In poco tempo i pavesi videro che Fasoli spesso usciva di notte per lunghe passeggiate, e questo fu una prova della sua instabilità mentale perché camminare di notte per le vie buie della Pavia del 1750, era una follia, dal momento che c’erano assassini e rapine a ogni angolo.

Una sera, durante una delle sue uscite, il povero Fasoli, ormai sui quarant’anni, venne colpito da un insulto, in realtà quello che oggi è chiamato infarto.

Subito Fasulin venne soccorso e ricoverato al San Matteo, ma le sue condizioni erano gravissime.

Dal momento che la sua morte era imminente, il cappellano dell’ospedale decise di provvedere alla salvezza dell’anima del materassaio, ma il Fasoli però, tornato alla sua sanità mentale, rifiutò i conforti della Fede.

Il Cappellano chiese aiuto al Padre Guardiano dei Cappuccini, noto per essere un religioso in odore di santità.

E il Padre, dato che voleva dare a tutti i costi dare l’assoluzione all’infermo, si accontentò di una stretta di mano al Fasoli.

Ma la stretta di mano fu considerata insufficiente per la curia vescovile e quindi vennero negati i funerali religiosi al Fasoli, il cui corpo fu legato a un’asse attaccato a un cavallo e trascinato di notte verso il bastione della Darsena e lì sepolto, come si faceva a quei tempi.
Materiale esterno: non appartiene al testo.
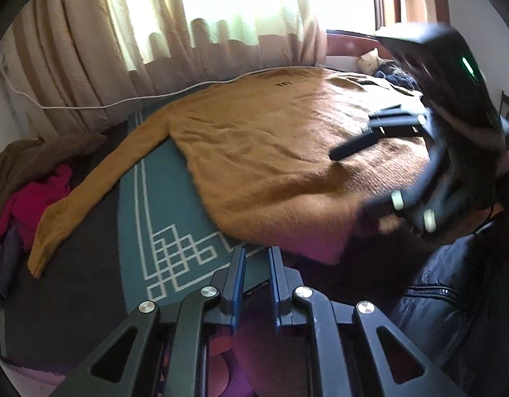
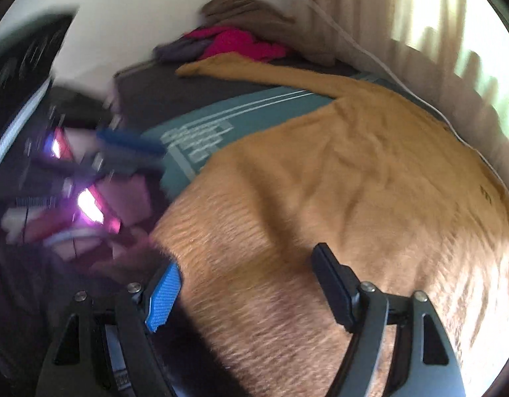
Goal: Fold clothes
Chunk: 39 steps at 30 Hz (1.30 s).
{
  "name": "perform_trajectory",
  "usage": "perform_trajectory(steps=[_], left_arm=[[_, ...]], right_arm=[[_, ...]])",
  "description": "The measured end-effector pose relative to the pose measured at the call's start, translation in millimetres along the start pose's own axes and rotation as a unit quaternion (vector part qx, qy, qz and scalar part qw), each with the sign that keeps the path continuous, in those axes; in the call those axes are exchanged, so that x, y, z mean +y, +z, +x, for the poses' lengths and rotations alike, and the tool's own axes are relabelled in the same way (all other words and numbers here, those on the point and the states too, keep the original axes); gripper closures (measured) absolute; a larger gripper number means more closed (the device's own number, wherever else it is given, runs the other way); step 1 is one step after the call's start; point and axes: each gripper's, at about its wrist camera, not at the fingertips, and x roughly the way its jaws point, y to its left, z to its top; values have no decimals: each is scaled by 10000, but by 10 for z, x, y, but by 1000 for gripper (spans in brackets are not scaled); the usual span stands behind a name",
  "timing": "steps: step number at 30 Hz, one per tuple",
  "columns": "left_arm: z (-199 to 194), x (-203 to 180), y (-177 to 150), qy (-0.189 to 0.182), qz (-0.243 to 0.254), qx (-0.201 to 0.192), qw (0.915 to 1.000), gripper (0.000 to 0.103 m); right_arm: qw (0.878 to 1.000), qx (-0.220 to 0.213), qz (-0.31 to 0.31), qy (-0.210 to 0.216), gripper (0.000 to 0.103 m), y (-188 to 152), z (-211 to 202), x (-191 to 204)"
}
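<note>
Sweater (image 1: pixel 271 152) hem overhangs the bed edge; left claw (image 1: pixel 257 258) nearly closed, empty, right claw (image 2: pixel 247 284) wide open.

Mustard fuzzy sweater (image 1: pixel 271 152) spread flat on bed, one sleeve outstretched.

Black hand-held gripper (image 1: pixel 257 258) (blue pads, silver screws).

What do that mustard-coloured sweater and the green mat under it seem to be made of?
The sweater looks like a soft, fuzzy knit, perhaps wool or a mohair-like blend: fine hairs stand up along its surface and hem, with a matte finish. The green mat looks like a flat woven or printed fabric, smooth and matte, with crisp white line patterns; its exact fibre is hard to tell.
</note>
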Motion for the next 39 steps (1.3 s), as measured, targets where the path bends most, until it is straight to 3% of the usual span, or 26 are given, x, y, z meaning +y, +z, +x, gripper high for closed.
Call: perform_trajectory(steps=[6,10,13,19,21,25,28,39], left_arm=[[67,-47,59,-52,-48,5,10000,88],[67,-70,95,-70,-115,-47,9999,88],[86,-168,110,-29,-2,-117,9999,88],[184,-401,190,564,531,-301,9965,88],[194,-431,232,548,591,-399,9959,88],[146,-382,331,570,390,-638,9956,88],[62,-287,374,358,41,-778,9963,88],[-20,-318,351,293,-141,-701,9970,88]], right_arm=[[9893,-310,1420,143,23,-15,-129,-552],[9833,-185,1795,235,23,-47,-68,-727],[9827,-177,1814,339,23,-115,-30,-775],[9810,-273,1868,438,23,-336,-8,-886],[9788,-325,1962,484,23,-385,-24,-920],[9772,-450,2014,497,23,-454,-53,-953],[9776,-508,1985,489,23,-507,-48,-959],[9783,-512,1872,722,23,-826,92,-904]])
Da quella misteriosa tumulazione nascono le molte leggende riguardanti Fasulin e la sua casa, un antro misterioso che era all’interno del muraglione della Darsena.

Si diceva che il fantasma uscisse di notte e, come bianco spettro vagasse nei dintorni del Ticino con fare minaccioso, per poi molestare le case vicine e alla fine suonare la campana del vicino convento dei Cappuccini, il tutto con corredo di gemiti, fragore di catene, di voci fioche che uscivano dall’antro.